WHAT TO DO: Report back each line of the data that contains the word "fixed".

····················

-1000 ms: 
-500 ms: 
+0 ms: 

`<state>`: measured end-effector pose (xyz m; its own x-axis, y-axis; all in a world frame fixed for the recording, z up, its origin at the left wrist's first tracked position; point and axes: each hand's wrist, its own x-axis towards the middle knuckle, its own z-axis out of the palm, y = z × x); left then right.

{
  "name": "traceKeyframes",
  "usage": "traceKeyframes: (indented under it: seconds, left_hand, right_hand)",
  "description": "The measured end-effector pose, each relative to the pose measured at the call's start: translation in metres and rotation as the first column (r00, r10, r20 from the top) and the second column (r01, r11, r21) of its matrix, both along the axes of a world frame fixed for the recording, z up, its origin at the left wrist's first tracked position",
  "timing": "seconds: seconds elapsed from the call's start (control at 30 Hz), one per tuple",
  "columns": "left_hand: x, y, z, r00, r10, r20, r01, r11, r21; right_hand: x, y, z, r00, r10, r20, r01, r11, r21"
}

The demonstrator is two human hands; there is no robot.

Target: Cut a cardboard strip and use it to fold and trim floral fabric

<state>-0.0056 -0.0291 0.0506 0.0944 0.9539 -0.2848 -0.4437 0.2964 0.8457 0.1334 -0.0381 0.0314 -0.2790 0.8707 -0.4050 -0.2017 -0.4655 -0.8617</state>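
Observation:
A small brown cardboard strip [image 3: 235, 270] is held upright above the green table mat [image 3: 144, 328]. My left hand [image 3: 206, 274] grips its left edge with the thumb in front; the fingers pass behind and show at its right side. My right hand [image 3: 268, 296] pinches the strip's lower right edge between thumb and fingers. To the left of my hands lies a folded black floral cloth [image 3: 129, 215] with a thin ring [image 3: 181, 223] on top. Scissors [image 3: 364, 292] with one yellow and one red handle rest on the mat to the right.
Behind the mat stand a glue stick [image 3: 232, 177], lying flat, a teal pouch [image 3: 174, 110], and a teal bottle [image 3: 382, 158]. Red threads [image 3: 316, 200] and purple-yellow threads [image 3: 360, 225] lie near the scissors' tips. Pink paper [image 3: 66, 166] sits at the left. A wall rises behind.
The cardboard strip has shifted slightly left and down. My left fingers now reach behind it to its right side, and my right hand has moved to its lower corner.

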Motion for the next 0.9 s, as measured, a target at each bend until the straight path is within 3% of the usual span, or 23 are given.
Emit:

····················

EXERCISE RESPONSE:
`<state>`: measured end-effector pose (xyz m; its own x-axis, y-axis; all in a world frame fixed for the recording, z up, its origin at the left wrist's first tracked position; point and axes: each hand's wrist, its own x-axis towards the middle knuckle, its own z-axis out of the palm, y = z × x); left then right.
  "description": "The measured end-effector pose, each relative to the pose measured at the call's start: translation in metres and rotation as the first column (r00, r10, r20 from the top) and the second column (r01, r11, r21) of its matrix, both along the axes of a world frame fixed for the recording, z up, its origin at the left wrist's first tracked position",

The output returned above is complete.